There's little guitar heroics on Is This The Life We Really Want? and that also is a good thing. Having someone like Jeff Beck shredding just to let David Gilmour know that betters guitarists exist is poor reasoning for employing him on Waters' past work titled Amused To Death. It's not the sole reason as Beck is legendary, but once again on a Waters solo album, Beck was a hired hand. He was not a musical contributor who helped arrange the songs on Amused To Death the way that Gilmour did on all Pink Floyd albums up to The Final Cut.

That was what was truly missing in Roger's solo outings. A collaborative partner. With super Pink Floyd fan Godrich arranging both the music and the dramatic strings on Is This The Life We Really Want?, that problem is firmly solved. Climatic guitar solos are missing on a few songs where they would have driven home an emotional point to the music, but we can't have everything, can we?

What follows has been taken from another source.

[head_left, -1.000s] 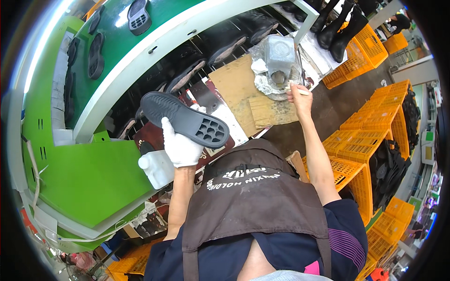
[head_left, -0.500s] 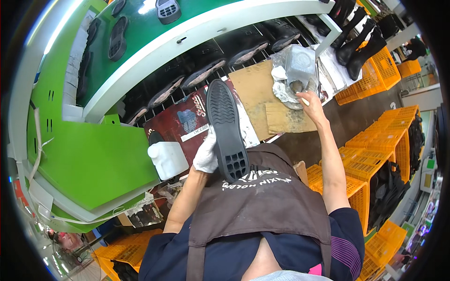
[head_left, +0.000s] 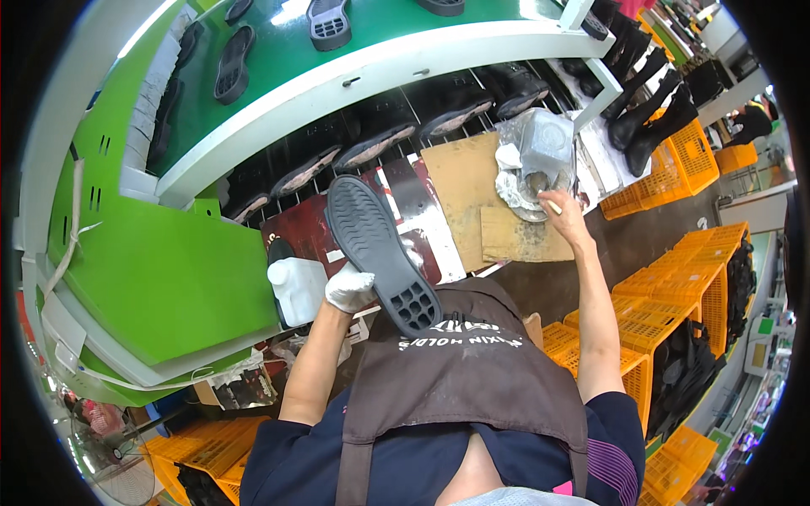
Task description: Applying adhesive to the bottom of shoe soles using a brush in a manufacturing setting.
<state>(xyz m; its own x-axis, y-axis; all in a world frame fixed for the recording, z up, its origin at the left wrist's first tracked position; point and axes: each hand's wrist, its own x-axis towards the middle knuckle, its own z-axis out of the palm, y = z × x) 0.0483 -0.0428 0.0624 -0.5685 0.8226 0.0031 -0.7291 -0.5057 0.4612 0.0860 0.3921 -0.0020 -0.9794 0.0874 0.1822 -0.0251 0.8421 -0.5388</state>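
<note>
My left hand [head_left: 348,289], in a white glove, is closed around the edge of a black shoe sole [head_left: 380,249]. The sole's ribbed tread faces up, and its grid-patterned heel end lies over my apron. Bare, my right hand [head_left: 567,221] grips a pale-handled brush [head_left: 553,206] at the mouth of a cloudy plastic container [head_left: 547,143]. The brush's head is hard to make out there. Crumpled whitish wrapping [head_left: 510,173] surrounds the container. Beneath my right hand lies a stained cardboard piece [head_left: 519,234].
Black boots [head_left: 375,139] line a rack under the white rail [head_left: 380,63]. More soles [head_left: 329,24] sit on the green belt beyond. A white jug [head_left: 297,289] stands left of my left hand. Orange crates [head_left: 658,295] stand at the right.
The sole has swung: its toe end tilts left and its tread is turned more toward me. My left hand has shifted left and down. My right hand stays at the container. Soles on the belt moved right.
</note>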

Is This The Life We Really Want? sounds to me like the great 1977 Pink Floyd album Animals not only revisited, but expanded upon for the 21st century, and is a really fine and, I'm sad to say, timely album. (It doesn't hurt that Roger and Godrich consciously or unconsciously resurrected the sound of the Animals' rhythm section on this album's harder rocking songs.) I rate Is This The Life We Really Want? at close to to 4 stars as it has 2 recurring faults of Waters' solo work. First off, like Waters' previous solo albums, Is This The Life We Really Want? seems anti climatic due to Roger's heartfelt "love cures all" sentiments on the album's final two tracks, the final track itself ending clumsily and abruptly, which only works with Radiohead, I'm afraid. Secondly, it's Roger once again in a political rant 25 years after releasing Amused To Death, an album I can rate no higher then 3.5 stars.

Will Is This The Life We Really Want? ever hit some type of classic status in the future? I don't believe so but I do see myself spinning this disc, if only on occasion, 25 years from now. That's more than I can say about Amused To Death, which I've only played a few times in the last 25 years. Music as art is always strange and personal and that's why we keep coming back to prog icons like Roger Waters. These icons don't always deliver, but when they do, watch out, stand back, catch your breath and enjoy yourself.